2.3.1.3.6.4 Reflectie
Of men in staat is ondanks deze mechanismen verwerkingsklachten adequaat te kunnen (h)erkennen, is uiteraard mede afhankelijk van de expertise van de beoordelaar. Aangezien het hier om vrij specifieke psychotherapeutische vaardigheden gaat, ontbreekt deze expertise doorgaans bij de primaire zorgverleners. Dat is gezien de mate van specialisatie in de zorg onvermijdelijk, maar impliceert wel dat de mensen die deze expertise wel in huis hebben deel moeten uitmaken van het behandel- of opvangteam na ingrijpende gebeurtenissen. Dit voorkomt onnodige hertraumatisering, delay, verergering van klachten en uitstel van hulp. Voor behandelaars geldt dat zij er goed aan doen om deel uit te maken van een intervisiegroep omdat gevoelens van (tegen)overdracht een belangrijke rol spelen bij dit soort problematiek.

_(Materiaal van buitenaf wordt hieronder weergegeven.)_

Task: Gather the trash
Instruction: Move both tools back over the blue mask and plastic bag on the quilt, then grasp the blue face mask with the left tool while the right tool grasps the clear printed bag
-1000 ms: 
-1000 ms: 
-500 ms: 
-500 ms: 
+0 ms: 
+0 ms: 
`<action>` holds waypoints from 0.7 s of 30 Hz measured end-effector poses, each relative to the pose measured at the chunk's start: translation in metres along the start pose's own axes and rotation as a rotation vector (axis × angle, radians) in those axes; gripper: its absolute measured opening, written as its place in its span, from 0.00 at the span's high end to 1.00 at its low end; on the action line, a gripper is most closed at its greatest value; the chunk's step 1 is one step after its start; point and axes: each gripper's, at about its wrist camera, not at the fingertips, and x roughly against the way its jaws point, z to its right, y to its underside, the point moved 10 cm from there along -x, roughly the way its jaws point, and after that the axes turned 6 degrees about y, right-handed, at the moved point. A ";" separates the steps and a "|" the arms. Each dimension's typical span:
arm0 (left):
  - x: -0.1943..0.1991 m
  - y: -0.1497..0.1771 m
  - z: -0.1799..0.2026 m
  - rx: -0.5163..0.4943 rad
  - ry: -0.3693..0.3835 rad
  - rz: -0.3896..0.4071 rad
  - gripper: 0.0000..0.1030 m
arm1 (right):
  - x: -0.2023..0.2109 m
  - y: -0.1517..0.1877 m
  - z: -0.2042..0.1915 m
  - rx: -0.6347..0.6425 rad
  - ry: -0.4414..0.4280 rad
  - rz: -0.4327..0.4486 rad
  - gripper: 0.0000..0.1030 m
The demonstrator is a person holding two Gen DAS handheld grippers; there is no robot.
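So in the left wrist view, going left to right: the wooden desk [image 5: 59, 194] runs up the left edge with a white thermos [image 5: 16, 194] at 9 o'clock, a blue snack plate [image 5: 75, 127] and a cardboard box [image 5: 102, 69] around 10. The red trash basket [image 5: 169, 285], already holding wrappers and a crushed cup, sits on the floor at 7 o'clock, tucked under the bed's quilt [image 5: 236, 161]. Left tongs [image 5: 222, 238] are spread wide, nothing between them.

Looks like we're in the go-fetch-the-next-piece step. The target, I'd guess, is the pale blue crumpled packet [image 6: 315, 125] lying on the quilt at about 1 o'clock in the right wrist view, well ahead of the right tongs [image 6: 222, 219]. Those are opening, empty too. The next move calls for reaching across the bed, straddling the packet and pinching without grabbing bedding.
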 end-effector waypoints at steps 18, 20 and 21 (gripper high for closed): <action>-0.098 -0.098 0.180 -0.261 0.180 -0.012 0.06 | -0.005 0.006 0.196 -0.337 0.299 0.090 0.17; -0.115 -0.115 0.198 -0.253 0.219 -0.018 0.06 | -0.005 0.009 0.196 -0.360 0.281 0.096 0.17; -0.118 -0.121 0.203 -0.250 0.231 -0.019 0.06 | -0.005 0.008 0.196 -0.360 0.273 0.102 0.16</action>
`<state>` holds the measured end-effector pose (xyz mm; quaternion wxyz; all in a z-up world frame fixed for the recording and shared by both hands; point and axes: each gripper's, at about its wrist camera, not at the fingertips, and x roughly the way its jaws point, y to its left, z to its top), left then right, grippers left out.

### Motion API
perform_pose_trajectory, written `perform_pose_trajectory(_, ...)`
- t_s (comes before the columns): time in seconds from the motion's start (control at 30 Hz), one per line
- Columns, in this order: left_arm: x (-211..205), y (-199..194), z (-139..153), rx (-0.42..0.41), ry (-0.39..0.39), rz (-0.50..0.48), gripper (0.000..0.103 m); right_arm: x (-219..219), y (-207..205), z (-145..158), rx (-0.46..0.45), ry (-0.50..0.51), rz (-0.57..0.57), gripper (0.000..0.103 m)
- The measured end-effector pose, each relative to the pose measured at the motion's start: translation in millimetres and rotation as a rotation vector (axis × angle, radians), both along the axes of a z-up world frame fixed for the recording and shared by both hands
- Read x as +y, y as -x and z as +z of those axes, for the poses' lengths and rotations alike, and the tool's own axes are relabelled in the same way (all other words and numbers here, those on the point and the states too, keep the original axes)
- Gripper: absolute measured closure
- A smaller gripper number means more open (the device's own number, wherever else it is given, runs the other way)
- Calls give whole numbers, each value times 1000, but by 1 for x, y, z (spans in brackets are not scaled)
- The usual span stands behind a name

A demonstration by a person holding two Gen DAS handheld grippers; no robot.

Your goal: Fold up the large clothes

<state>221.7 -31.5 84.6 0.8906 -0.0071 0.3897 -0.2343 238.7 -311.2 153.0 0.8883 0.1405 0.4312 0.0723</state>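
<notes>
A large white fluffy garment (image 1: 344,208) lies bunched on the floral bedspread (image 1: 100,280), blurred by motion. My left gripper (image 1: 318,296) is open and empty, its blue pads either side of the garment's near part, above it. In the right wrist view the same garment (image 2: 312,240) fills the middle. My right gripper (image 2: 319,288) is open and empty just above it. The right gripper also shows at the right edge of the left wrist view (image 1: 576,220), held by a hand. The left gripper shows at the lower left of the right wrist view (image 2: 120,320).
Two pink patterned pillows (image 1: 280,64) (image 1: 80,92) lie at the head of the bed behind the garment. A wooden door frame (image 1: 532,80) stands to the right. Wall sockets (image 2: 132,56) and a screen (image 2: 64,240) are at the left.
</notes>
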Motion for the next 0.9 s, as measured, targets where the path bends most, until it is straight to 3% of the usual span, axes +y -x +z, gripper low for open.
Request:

De hier beschreven behandeling is in opzet een kortdurende therapie, waarbij men moet denken aan een maximum van zo’n 10-12 zittingen. Indient mogelijk verdient het aanbeveling de tijd tussen de zittingen aanvankelijk beperkt te houden. In het begin is een frequentie van eenmaal per week optimaal en naarmate de behandeling als geheel vordert, kan de tussenliggende tijd steeds verder worden uitgebreid. De ervaring is dat ongeveer zeven zittingen toereikend zijn, waarvan de laatste 2 met tussenpozen van zo'n 6 tot 8 weken. Na afsluiting kan de patiënt naar eigen believen gebruik maken van zijn strippenkaart en desgewenst opnieuw contact opnemen met de therapeut. Ervaringen tot nu toe laten zien dat hiervan nauwelijks gebruik wordt gemaakt.